[Input Boundary: Start]

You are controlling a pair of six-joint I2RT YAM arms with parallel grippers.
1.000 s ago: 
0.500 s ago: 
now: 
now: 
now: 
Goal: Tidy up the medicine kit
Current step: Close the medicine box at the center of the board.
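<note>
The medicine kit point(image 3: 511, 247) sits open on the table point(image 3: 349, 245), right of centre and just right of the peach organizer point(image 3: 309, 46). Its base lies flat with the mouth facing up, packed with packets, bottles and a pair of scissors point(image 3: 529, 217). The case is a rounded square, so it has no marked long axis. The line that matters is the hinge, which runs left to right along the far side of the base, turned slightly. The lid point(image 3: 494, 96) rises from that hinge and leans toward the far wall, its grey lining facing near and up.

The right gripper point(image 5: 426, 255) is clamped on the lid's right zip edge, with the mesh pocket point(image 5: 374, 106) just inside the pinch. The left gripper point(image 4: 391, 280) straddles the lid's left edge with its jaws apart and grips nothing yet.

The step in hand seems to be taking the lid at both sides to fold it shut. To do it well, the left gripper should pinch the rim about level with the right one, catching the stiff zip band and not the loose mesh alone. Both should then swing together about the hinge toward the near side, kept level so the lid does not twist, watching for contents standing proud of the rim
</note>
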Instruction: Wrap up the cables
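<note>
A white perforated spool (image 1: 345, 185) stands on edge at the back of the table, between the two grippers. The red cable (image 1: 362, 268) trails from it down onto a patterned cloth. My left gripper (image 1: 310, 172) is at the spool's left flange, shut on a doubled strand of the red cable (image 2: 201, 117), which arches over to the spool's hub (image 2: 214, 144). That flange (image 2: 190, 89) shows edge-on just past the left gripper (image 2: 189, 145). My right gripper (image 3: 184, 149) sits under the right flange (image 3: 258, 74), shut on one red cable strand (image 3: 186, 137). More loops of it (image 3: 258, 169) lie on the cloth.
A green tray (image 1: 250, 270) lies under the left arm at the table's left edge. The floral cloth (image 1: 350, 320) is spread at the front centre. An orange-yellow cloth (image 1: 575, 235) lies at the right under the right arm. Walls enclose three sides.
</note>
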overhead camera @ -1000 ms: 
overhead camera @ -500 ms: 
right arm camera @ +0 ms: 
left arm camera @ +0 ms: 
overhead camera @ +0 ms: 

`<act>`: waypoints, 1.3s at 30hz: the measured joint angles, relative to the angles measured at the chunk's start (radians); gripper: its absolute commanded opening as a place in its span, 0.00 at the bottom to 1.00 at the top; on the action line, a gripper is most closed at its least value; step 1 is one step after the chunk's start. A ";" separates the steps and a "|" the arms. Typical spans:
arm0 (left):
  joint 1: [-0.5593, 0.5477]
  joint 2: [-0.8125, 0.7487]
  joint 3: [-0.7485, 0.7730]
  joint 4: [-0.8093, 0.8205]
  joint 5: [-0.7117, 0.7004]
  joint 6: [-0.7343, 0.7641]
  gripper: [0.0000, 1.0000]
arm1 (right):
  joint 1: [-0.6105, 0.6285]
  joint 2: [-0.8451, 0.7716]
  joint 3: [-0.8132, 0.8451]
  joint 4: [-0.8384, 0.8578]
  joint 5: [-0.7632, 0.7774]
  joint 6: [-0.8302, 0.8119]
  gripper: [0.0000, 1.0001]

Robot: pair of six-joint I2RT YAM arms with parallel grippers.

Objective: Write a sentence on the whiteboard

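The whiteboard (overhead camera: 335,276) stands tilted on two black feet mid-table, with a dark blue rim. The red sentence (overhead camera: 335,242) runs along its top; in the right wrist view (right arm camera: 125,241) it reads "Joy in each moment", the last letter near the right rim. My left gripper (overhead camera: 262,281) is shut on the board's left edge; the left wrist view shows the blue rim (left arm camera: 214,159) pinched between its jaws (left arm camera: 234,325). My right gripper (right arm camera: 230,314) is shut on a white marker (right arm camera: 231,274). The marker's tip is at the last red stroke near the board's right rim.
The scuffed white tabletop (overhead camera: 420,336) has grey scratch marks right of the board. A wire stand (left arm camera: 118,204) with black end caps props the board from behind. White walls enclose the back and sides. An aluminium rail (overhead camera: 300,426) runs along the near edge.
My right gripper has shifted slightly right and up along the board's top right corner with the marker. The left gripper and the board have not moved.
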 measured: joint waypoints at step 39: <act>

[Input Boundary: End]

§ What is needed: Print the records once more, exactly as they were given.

§ Result:
You are controlling a pair of six-joint I2RT YAM arms with parallel grippers.
1.000 s ago: 
0.500 s ago: 
now: 
now: 
now: 
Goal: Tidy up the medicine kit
Current step: Close the medicine box at the center of the board.
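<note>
The medicine kit point(image 3: 511, 247) sits open on the table point(image 3: 349, 245), right of centre and just right of the peach organizer point(image 3: 309, 46). Its base lies flat with the mouth facing up, packed with packets, bottles and a pair of scissors point(image 3: 529, 217). The case is a rounded square, so it has no marked long axis. The line that matters is the hinge, which runs left to right along the far side of the base, turned slightly. The lid point(image 3: 494, 96) rises from that hinge and leans toward the far wall, its grey lining facing near and up.

The right gripper point(image 5: 426, 255) is clamped on the lid's right zip edge, with the mesh pocket point(image 5: 374, 106) just inside the pinch. The left gripper point(image 4: 391, 280) straddles the lid's left edge with its jaws apart and grips nothing yet.

The step in hand seems to be taking the lid at both sides to fold it shut. To do it well, the left gripper should pinch the rim about level with the right one, catching the stiff zip band and not the loose mesh alone. Both should then swing together about the hinge toward the near side, kept level so the lid does not twist, watching for contents standing proud of the rim
</note>
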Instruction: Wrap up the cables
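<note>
A white perforated spool (image 1: 345, 185) stands on edge at the back of the table, between the two grippers. The red cable (image 1: 362, 268) trails from it down onto a patterned cloth. My left gripper (image 1: 310, 172) is at the spool's left flange, shut on a doubled strand of the red cable (image 2: 201, 117), which arches over to the spool's hub (image 2: 214, 144). That flange (image 2: 190, 89) shows edge-on just past the left gripper (image 2: 189, 145). My right gripper (image 3: 184, 149) sits under the right flange (image 3: 258, 74), shut on one red cable strand (image 3: 186, 137). More loops of it (image 3: 258, 169) lie on the cloth.
A green tray (image 1: 250, 270) lies under the left arm at the table's left edge. The floral cloth (image 1: 350, 320) is spread at the front centre. An orange-yellow cloth (image 1: 575, 235) lies at the right under the right arm. Walls enclose three sides.
</note>
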overhead camera @ -1000 ms: 
overhead camera @ -500 ms: 
right arm camera @ +0 ms: 
left arm camera @ +0 ms: 
overhead camera @ +0 ms: 

`<act>`: waypoints, 1.3s at 30hz: the measured joint angles, relative to the angles measured at the chunk's start (radians); gripper: its absolute commanded opening as a place in its span, 0.00 at the bottom to 1.00 at the top; on the action line, a gripper is most closed at its least value; step 1 is one step after the chunk's start. A ";" separates the steps and a "|" the arms. Typical spans:
arm0 (left):
  joint 1: [-0.5593, 0.5477]
  joint 2: [-0.8125, 0.7487]
  joint 3: [-0.7485, 0.7730]
  joint 4: [-0.8093, 0.8205]
  joint 5: [-0.7117, 0.7004]
  joint 6: [-0.7343, 0.7641]
  gripper: [0.0000, 1.0000]
arm1 (right):
  joint 1: [-0.6105, 0.6285]
  joint 2: [-0.8451, 0.7716]
  joint 3: [-0.8132, 0.8451]
  joint 4: [-0.8384, 0.8578]
  joint 5: [-0.7632, 0.7774]
  joint 6: [-0.8302, 0.8119]
  gripper: [0.0000, 1.0001]

Robot: pair of six-joint I2RT YAM arms with parallel grippers.

Objective: Write a sentence on the whiteboard

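The whiteboard (overhead camera: 335,276) stands tilted on two black feet mid-table, with a dark blue rim. The red sentence (overhead camera: 335,242) runs along its top; in the right wrist view (right arm camera: 125,241) it reads "Joy in each moment", the last letter near the right rim. My left gripper (overhead camera: 262,281) is shut on the board's left edge; the left wrist view shows the blue rim (left arm camera: 214,159) pinched between its jaws (left arm camera: 234,325). My right gripper (right arm camera: 230,314) is shut on a white marker (right arm camera: 231,274). The marker's tip is at the last red stroke near the board's right rim.
The scuffed white tabletop (overhead camera: 420,336) has grey scratch marks right of the board. A wire stand (left arm camera: 118,204) with black end caps props the board from behind. White walls enclose the back and sides. An aluminium rail (overhead camera: 300,426) runs along the near edge.
My right gripper has shifted slightly right and up along the board's top right corner with the marker. The left gripper and the board have not moved.
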 measured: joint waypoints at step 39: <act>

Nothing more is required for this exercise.